__Prompt__
Lines with the string "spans" in the data below: report how many there are, and write nothing but the number.

Start of Supplied data

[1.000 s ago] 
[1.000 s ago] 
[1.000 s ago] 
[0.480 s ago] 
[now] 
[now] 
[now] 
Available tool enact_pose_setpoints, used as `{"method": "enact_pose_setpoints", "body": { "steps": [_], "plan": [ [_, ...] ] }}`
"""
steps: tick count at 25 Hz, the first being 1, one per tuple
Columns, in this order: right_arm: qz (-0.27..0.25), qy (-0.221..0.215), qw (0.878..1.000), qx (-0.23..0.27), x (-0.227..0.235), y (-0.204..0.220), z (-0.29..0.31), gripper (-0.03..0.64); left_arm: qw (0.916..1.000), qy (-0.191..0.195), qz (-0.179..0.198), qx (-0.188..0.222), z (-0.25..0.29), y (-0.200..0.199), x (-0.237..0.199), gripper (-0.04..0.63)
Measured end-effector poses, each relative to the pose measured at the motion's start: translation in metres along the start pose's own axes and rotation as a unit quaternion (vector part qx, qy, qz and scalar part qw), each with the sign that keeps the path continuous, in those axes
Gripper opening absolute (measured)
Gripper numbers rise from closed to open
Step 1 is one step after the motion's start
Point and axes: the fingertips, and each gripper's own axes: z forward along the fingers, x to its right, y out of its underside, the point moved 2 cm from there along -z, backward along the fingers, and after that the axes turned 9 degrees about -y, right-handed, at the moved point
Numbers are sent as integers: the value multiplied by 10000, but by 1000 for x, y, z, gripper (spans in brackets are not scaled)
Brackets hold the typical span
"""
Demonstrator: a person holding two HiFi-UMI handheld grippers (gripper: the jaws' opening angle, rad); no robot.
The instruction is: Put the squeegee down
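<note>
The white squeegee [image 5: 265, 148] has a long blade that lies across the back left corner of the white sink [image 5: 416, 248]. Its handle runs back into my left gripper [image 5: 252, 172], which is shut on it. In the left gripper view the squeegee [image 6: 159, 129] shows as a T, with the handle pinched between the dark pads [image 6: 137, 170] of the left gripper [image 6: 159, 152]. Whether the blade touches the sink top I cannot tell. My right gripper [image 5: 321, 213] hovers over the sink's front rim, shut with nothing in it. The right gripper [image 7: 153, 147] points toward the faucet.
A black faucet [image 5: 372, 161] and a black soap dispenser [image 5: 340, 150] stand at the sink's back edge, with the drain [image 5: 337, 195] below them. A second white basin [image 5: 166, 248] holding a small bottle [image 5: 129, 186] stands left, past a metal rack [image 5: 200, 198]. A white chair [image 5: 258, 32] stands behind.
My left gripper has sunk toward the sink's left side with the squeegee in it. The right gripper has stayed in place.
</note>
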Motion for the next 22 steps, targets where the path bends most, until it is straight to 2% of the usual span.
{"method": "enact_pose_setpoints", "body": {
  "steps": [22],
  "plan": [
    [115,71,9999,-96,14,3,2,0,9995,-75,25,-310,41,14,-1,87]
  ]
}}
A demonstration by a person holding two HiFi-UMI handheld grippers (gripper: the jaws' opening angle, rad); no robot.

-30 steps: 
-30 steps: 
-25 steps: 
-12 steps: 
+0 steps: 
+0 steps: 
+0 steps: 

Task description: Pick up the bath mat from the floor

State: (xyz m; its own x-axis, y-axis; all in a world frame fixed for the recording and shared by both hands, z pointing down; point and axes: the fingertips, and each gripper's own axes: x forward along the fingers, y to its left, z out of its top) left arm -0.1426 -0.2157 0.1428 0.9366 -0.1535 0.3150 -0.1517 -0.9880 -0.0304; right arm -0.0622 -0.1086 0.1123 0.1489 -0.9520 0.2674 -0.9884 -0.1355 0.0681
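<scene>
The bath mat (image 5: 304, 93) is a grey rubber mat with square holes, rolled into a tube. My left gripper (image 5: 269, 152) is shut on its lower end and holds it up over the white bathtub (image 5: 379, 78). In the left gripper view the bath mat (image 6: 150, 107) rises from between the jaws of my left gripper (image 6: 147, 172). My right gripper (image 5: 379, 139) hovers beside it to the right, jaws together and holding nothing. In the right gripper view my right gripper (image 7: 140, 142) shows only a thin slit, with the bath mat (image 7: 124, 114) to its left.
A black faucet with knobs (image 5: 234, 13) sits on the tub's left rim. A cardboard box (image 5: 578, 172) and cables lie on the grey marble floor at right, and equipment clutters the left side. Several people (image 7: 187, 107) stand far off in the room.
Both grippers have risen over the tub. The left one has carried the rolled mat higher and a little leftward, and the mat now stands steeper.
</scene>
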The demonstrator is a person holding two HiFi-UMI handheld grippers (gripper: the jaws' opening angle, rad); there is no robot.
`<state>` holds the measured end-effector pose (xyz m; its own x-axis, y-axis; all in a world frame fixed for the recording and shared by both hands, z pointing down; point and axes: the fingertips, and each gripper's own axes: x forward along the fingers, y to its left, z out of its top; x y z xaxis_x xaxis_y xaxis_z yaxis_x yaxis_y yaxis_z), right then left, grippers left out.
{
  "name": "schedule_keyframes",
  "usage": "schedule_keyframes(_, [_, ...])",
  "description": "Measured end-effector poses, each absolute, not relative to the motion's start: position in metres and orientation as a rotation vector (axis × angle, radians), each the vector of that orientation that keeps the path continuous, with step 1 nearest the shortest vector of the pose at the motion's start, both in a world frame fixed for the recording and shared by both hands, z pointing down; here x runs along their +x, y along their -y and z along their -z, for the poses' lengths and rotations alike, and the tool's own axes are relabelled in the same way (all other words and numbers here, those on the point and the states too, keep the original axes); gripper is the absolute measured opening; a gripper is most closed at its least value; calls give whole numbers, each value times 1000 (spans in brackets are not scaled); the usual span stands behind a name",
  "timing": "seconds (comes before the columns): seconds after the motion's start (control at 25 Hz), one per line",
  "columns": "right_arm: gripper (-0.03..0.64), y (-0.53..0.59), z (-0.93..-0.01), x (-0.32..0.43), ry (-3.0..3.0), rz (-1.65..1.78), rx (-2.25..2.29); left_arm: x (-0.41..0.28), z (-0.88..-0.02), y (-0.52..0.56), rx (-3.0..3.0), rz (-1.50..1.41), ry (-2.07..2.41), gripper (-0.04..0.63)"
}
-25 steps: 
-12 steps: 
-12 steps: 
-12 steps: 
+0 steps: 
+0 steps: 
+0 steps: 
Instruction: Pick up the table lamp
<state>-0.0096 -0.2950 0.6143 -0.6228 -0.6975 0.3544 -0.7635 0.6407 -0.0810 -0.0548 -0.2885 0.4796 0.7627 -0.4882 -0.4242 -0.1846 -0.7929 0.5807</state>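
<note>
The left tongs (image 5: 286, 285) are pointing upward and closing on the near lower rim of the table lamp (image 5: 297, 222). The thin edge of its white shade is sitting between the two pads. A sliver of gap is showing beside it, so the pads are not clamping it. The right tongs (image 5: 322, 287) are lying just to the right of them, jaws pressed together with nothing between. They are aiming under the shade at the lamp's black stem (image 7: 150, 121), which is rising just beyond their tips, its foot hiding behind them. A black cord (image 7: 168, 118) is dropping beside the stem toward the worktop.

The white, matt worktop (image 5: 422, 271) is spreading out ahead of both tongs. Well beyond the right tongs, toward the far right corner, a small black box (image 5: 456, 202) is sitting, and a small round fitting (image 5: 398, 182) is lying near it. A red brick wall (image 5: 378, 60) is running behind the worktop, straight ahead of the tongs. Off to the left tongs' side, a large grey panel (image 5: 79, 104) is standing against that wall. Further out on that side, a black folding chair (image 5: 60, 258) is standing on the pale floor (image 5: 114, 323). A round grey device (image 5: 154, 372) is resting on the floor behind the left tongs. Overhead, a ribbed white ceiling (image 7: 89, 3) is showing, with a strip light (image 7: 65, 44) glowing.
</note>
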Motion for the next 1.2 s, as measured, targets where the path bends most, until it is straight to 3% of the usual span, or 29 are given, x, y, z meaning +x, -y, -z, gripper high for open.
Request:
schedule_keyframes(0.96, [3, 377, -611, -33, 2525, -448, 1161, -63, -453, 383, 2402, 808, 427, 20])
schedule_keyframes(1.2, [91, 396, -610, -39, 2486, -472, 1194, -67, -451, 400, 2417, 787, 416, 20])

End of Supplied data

__Solution for this task__
2